How to Cure West Nile, Dengue, and Malaria with Neem and Carica Papaya Leaf Extract


Herbalism hasn’t always fascinated me like it does now. When I was younger, I wanted to be a medical doctor of the Western variety. It wasn’t until I taught Human Anatomy lab at the University of Nebraska, Lincoln that I realized wasn’t cut out for the politics of modern medicine in the United States. Some of the stupidest students got into medical school, while the most knowledgeable, driven, and talented ones kept trying and trying to get in, with no success.

While in college, I had a minor crisis about uninspired students getting into med school. And thank God I did. Western medicine didn’t suit me. At that point, I changed directions in life. I believe now that health is so much more holistic than what medical school teaches students today. Since that time, I’ve explored everything from acupuncture and massage therapy to herbs and hypnotherapy. There is no cure-all out there, but it’s unfortunate that more people don’t realize how valuable alternative medicine is when it is applied with thought and careful consideration.

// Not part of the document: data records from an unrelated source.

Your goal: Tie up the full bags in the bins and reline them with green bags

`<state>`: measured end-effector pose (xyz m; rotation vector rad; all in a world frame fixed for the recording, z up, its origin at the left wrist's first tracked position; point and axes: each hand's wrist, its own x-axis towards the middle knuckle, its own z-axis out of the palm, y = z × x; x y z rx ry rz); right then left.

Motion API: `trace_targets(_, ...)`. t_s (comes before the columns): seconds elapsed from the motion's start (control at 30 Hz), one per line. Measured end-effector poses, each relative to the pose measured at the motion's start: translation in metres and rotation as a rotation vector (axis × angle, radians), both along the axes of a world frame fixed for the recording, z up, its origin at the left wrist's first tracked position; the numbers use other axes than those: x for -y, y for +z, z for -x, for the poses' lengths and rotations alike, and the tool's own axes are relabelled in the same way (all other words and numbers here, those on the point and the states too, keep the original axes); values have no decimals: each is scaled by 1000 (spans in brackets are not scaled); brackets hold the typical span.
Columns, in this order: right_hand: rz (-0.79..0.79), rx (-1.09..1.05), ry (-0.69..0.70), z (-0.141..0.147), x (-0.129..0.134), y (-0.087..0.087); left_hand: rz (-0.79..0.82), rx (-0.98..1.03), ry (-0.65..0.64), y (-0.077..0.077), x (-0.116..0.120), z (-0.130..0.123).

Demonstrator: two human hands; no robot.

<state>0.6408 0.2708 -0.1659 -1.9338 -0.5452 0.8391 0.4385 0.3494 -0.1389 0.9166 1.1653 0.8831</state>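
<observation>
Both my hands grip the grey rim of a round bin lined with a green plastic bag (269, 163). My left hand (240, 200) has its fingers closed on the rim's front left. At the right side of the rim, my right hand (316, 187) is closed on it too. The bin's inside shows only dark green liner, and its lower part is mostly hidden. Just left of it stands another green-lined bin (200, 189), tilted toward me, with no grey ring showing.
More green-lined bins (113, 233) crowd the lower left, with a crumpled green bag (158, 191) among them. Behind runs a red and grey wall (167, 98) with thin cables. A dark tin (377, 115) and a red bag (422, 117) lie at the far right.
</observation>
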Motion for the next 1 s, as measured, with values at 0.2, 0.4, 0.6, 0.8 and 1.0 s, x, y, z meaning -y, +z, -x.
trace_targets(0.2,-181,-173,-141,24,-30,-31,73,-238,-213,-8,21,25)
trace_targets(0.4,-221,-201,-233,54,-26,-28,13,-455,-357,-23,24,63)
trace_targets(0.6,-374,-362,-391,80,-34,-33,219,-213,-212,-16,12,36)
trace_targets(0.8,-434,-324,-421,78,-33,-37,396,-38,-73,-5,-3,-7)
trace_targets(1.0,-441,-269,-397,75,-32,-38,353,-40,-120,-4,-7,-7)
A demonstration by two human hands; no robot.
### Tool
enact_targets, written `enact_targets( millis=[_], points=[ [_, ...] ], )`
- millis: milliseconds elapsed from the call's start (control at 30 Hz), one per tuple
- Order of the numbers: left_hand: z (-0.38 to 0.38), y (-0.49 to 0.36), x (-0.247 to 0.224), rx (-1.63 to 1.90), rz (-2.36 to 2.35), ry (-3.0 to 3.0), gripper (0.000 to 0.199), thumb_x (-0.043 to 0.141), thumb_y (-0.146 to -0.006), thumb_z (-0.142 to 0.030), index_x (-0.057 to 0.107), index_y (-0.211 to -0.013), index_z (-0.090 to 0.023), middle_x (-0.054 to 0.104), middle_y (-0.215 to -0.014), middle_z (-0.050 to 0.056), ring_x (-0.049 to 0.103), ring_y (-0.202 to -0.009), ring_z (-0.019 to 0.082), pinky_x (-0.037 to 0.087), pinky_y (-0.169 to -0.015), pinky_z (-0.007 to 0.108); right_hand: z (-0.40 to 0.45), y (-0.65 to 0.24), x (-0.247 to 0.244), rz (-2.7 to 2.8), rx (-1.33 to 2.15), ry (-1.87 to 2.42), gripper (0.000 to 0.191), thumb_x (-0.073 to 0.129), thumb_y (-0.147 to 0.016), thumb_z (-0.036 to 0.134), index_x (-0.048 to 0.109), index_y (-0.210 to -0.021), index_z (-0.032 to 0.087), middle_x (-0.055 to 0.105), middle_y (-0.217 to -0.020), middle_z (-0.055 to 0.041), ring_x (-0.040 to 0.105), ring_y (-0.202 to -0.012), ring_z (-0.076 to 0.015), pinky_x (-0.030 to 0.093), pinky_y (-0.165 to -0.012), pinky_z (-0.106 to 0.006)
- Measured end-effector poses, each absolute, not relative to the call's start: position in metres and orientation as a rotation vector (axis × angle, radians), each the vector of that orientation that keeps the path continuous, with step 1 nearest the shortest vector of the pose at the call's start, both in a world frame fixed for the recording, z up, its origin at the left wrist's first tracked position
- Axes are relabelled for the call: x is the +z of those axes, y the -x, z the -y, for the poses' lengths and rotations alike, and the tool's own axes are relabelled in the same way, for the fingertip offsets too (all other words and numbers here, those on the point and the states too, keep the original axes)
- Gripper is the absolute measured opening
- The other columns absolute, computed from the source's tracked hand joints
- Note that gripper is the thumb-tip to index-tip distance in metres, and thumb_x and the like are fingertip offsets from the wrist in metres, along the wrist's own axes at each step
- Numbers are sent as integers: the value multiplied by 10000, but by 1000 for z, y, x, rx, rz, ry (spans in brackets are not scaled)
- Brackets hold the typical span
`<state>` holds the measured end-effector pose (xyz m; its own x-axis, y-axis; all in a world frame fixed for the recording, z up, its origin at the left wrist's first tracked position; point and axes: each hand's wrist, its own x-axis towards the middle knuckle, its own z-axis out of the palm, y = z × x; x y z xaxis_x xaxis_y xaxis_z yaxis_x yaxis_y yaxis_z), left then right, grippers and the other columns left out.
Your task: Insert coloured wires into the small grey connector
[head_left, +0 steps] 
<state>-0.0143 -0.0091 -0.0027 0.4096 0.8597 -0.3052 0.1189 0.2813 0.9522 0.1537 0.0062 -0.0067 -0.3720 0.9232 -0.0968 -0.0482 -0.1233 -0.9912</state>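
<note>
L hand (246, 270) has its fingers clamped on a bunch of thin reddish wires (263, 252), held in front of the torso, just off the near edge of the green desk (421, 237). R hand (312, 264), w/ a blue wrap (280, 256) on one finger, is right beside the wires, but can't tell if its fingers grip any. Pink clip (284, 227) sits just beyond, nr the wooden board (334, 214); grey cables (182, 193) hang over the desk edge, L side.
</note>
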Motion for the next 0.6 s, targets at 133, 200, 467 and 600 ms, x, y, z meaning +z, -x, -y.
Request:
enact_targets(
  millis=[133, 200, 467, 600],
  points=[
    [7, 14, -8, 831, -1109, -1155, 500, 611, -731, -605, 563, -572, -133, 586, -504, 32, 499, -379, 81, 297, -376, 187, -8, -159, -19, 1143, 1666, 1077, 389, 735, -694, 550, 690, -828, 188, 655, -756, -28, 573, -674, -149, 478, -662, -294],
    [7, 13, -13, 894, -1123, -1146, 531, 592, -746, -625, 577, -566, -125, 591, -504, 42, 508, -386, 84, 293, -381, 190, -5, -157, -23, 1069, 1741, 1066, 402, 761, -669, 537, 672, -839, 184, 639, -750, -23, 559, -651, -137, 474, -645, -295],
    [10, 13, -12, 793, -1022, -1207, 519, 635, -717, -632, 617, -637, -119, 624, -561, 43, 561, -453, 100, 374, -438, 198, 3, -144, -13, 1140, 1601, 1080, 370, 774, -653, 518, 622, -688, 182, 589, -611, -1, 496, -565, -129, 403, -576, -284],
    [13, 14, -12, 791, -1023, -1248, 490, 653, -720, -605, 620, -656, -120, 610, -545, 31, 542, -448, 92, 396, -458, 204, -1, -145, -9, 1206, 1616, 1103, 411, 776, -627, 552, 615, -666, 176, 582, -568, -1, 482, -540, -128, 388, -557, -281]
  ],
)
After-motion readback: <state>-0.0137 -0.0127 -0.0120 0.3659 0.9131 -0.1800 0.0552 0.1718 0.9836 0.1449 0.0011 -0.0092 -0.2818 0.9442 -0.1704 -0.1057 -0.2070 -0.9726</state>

When our family travels to tropical countries, we take along a medicine bag full of various medicines. In the past, that medicine bag included antibiotics and Western remedies for things like malaria, diarrhea, and other ailments, as well as herbs, but now, we bring not only herbs, but also a carefully chosen set of other medicines like MMS/CDS, DMSO, Methylene Blue, and Lugol’s iodine (and povidone iodine). Often, herbs are less harsh and more effective than Western remedies at either preventing or curing different health issues in the U.S. and abroad. The other medicines that we bring with us also tend to be significantly more effective than Western medicines in addition to being much less toxic. Our medicine bag is an essential part of our travel gear, since it can be hard to procure the necessary meds for everything that can go wrong abroad. Sometimes pharmaceuticals in foreign countries are “suspect” (not what they say they are). Herbs, in contrast generally have a broader spectrum of action as well as fewer undesirable side effects associated with them. Other medicines, like MMS/CDS work to treat a wide range of illnesses, and can be used for the whole family with little to no risk.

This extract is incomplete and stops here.